Dr. Roemer began his lecture by explaining that the legend of Faust has penetrated every cultural space, though representations and interpretations have not been uniform.
He asserted that Goethe’s Faust, originally published in 1808, was neither about Jews and Germans nor was it anti-Semitic. Though the text would later become associated with such prejudice and appropriated to promote Nazi ideology, such a reading is “one that must be forced upon the text,” Dr. Roemer insists, adding “while this view was important for Nazi propaganda, it has not been a particularly popular one.”
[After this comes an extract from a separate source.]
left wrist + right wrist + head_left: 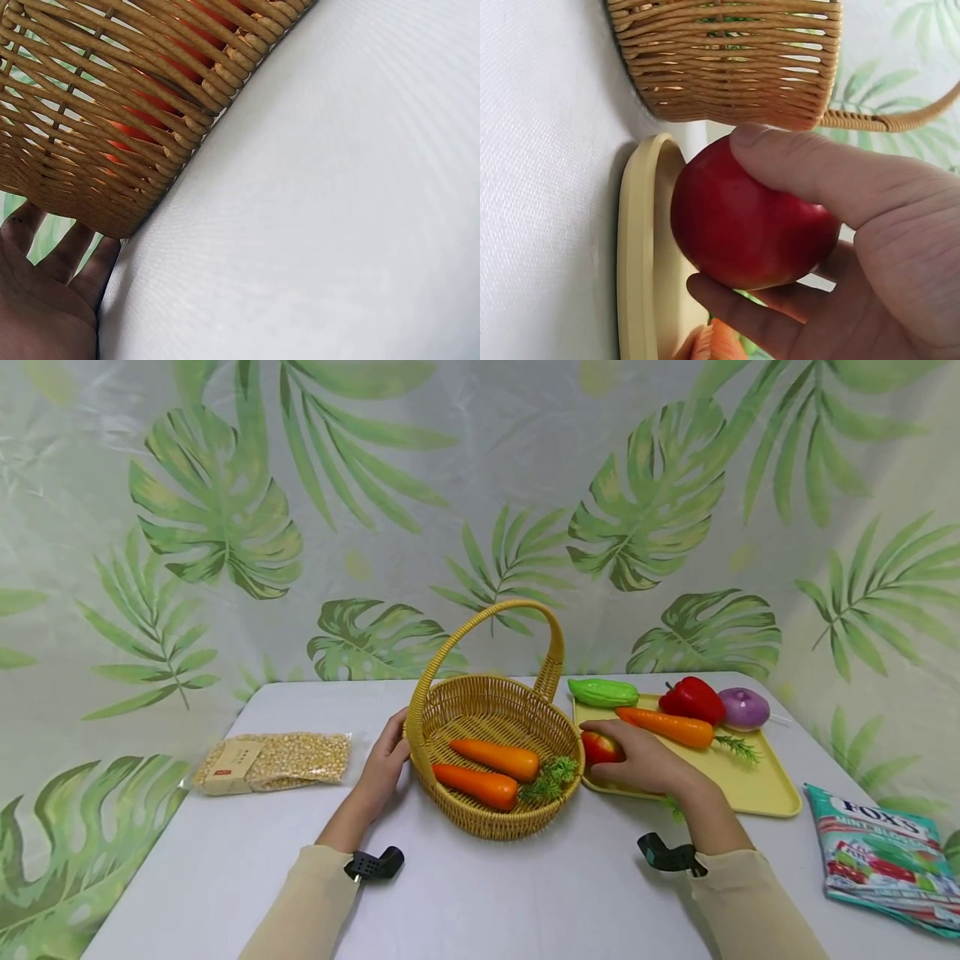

Contrary to Nazi depictions of Mephistopheles as a Jewish devil, Dr. Roemer explained that, in Goethe, he “is seen in many ways as a quite positive character… [he] is a cultivated, witty, and cynical exponent of materialism and nihilism. He is skeptical, but his observations about humanity and the universe are usually right.” Thus, this Mephistopheles is quite at odds with later characterizations of him as a Jewish world-menace.
Nonetheless, anti-Semitic interpretations of Faust appeared as early as 1862 with the publication of “The Jew Eater,” a satirical response to Wilhelm Marr, who coined the term “anti-Semitism” to distinguish modern hatred of the Jews from earlier religious Jew-hate, and who was, at the time, editor of the newspaper Mephistopheles.
Later, during the reign of the Third Reich, the legend of Faust became incorporated into Nazi ideology. It is during this time, explained Dr. Roemer, “as the ideology of race, blood and destiny became popular in Germany, that Mephistopheles comes to be characterized as Jewish, while Faust is said to represent German qualities,” and according to Nazi ideologues, “Faust is searching not simply for meaning in his own life, but for society – German society.” Cast in this light, “the struggle of Faust becomes representative of the dynamic German struggle for world-power rather than for individual meaning and happiness. Faust’s yearning for meaning and happiness is now Aryan yearning for meaning and happiness, which means conquest.” In this interpretation, Faust is appropriated as an advocate of Lebensraum.
Dr. Roemer mentioned also that Hitler himself wrote about Faust and Mephistopheles in Mein Kampf, characterizing their relationship as one representative of the opposition between Germans and Jews.
One of the most famous versions of Faust, other than Goethe’s, was penned by Klaus Mann in 1936. Dr. Roemer pointed-out that this version reflects the legend in a time of moral crisis by “offering a portrait of an actor who ingratiates himself with the Nazi regime in order to advance his career. This ‘devil’s bargain’ helps him become Germany’s most celebrated actor, but he ultimately realizes that he has become morally compromised with evil.”
Little more than a decade later, in 1948, Thomas Mann produced still another version with his Doktor Faustus, which was, according to Dr. Roemer, “the most notable post-war treatment of the legend” in which “the protagonist is a composer who renounces love in exchange for heightened creative power. The novel explores how nihilism and primitivism take over bourgeois culture. The degradation of Mann’s protagonist becomes a metaphor for Germany’s moral corruption.”
Between the two versions from Thomas and Klaus Mann, “we see how the story is explored in order to come to terms with larger questions about German history” even though “where it began was somewhat different.”
In 1981, the movie Mephisto, based on the novel by Klaus Mann, was released. In the film, Dr. Roemer tells listeners, “a historical German actor, who was very popular during WWII, is portrayed as having succumbed to the Nazi regime, forfeiting his moral integrity to advance his career.” The film's Hungarian-born director, István Szabó, had previously presented the annual Burton C. Einspruch Holocaust Lecture Series.
More recently, Dr. Roemer reminded attendees, Dr. Zsuzsanna Ozsváth, Leah and Paul Lewis Chair of Holocaust Studies and Prof. Frederick Turner, Founders Professor of Arts and Humanities at The University of Texas at Dallas collaborated to produce an original translation of Goethe’s Faust, for which they provided a reading last fall.
During the question and answer session, Prof. Turner offered the observation that “One of the things that Faust learned in his journey, and he learns from Mephistopheles, is to ‘get woke’ as people say these days.” Dr. Ozsváth provided the insight that “one of the main points of Goethe’s Faust is that the dangers we face are often so intertwined with that which can save us that they are often one and the same.”